¿Por qué nos inunda una sensación de pureza al recordar aquellas amistades de la infancia?
Quizá sea porque a esa edad uno era capaz de elegir a los amigos que realmente le eran afines y de defenderlos como si fueran hermanos.
Uno elegía sin prejuicio, interés o cortesía a aquellas personas que le hacían bien y nos resistíamos como locos a esos amigos que intentaban imponernos nuestros padres, por ser los hijos de sus amigos.
Uno se relacionaba con todos, pero a los amigos los elegía únicamente con el corazón.
Los amigos representan la memoria de aquello que fuimos y encontrarte con uno de esos amigos antiguos es recordar anécdotas que habías olvidado y recuperar esos trozos de vida, que de tanta vida, uno va borrando sin querer de su memoria.
Ellos son los testigos de algo que fuimos; de algo en lo que creímos con devoción, de miles de aventuras y de aquel desengaño, que desde hace siglos ni nos duele ni recordamos; pero que ellos sí recuerdan como si fuera ayer.
Lo maravilloso de la amistad de la niñez es que uno es querido así, con lo puesto y sin haberse convertido en nada específico en la vida.
Ni éxito ni fracaso corrompen a una amistad que se regala y se recibe sin condición ni status.
Esos amigos son incapaces de respetarte como a un gran profesional o como a un personaje famoso, no leerán tus libros ni comprarán tus cuadros más que por compasión, porque para ellos seguirás siendo siempre aquel que eras, cuando no eras nada más que su amigo.
De niño uno es tan sólo un nombre sin apellido, una posibilidad, un hoy, un presente, y si es amado, es amado tal y como es.
Luego el tiempo va pasando y la vida nos conduce por caminos nuevos, en donde el contacto indicado se vuelve necesario para llegar adonde queremos llegar.
Y cada vez más, uno empieza a coincidir con gente que le conviene pero le aburre.
Uno va cediendo y ampliando el círculo y sin embargo, siente que cuanto más grande es, más solo está.
Si tuviera que contar entre mi nuevo millón de amigos a uno sólo que me quiera con lo puesto, me sobrarían 9 dedos.
Uno ha dejado de ser sólo un nombre para ser también un apellido, un puesto en una empresa, una casa en un barrio, un socio del club, una cuenta en un banco, un currículum, una libreta de contactos y un historial socioeconómico.

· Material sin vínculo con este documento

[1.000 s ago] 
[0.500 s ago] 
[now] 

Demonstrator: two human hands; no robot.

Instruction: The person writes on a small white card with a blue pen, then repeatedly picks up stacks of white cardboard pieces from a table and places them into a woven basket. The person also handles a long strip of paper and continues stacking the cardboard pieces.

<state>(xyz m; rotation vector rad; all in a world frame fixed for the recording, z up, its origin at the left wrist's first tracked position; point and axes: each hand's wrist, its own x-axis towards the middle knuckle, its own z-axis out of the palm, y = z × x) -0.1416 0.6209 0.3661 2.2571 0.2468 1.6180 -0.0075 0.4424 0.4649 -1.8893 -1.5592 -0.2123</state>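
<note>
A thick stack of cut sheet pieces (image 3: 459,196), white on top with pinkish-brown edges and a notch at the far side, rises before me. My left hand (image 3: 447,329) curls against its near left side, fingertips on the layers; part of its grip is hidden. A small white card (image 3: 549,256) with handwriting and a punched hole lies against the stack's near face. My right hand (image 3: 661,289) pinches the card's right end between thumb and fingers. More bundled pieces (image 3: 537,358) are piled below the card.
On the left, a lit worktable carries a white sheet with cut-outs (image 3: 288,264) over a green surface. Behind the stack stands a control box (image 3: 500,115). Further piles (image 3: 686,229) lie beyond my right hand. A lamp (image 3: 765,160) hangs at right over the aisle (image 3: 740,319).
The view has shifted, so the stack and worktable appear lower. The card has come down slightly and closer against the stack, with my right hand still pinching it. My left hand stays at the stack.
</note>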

Pero lo realmente triste, es serlo también para el amigo.
La amistad se neutraliza y se vacía de su antiguo contenido para llenarse de litros y litros de nuevos intereses. Y se ha vuelto tan frágil, que ya no es posible hablar ni de política ni de filosofía, porque la amistad corre el riesgo de romperse.
Y es que esta nueva amistad no resiste a la ideología.
Aquella fortaleza que caracterizaba a todo vínculo firme e incorruptible, hoy ha mutado en una interesada cordialidad, sólo apta para hablar del tiempo, de las series y de los viajes. Todo lo demás, resulta peligroso para una amistad vaciada.
La neutralidad se ha vuelto un elemento fundamental para todo aquello que es incapaz de resistir a una opinión distinta.
La amistad suele sentirse como una reunión de trabajo; uno se prepara para decir lo que hay que decir y para callar lo que hay que callar. Y uno vuelve igual de agotado de estar con los amigos, que de trabajar en la oficina.
Y es que lo antinatural agota, como agota meter tripa para la foto de playa. Y en cuanto se apaga la cámara, uno respira aliviado.
Lo más importante para preservar una amistad vaciada es mantener una ficticia coincidencia y la frivolidad siempre activa para nutrir la neutralidad y preservarla tibia, políticamente correcta, interesada y conveniente.
Uno recuerda con nostalgia las veces en que dio la cara por un amigo o lo defendió a muerte, aún sin tener razón.
Hoy, primero piensas en aquello que puedes perder si lo haces y te quedas callado y en tu sitio.
Éramos incondicionales, inconscientes, arriesgados, desinteresados y valientes.
No importaba la verdad, lo que importaba era el amigo.
La neutralidad era una palabra demasiado larga para nuestro corto vocabulario, que no entendía de intereses sino de amor.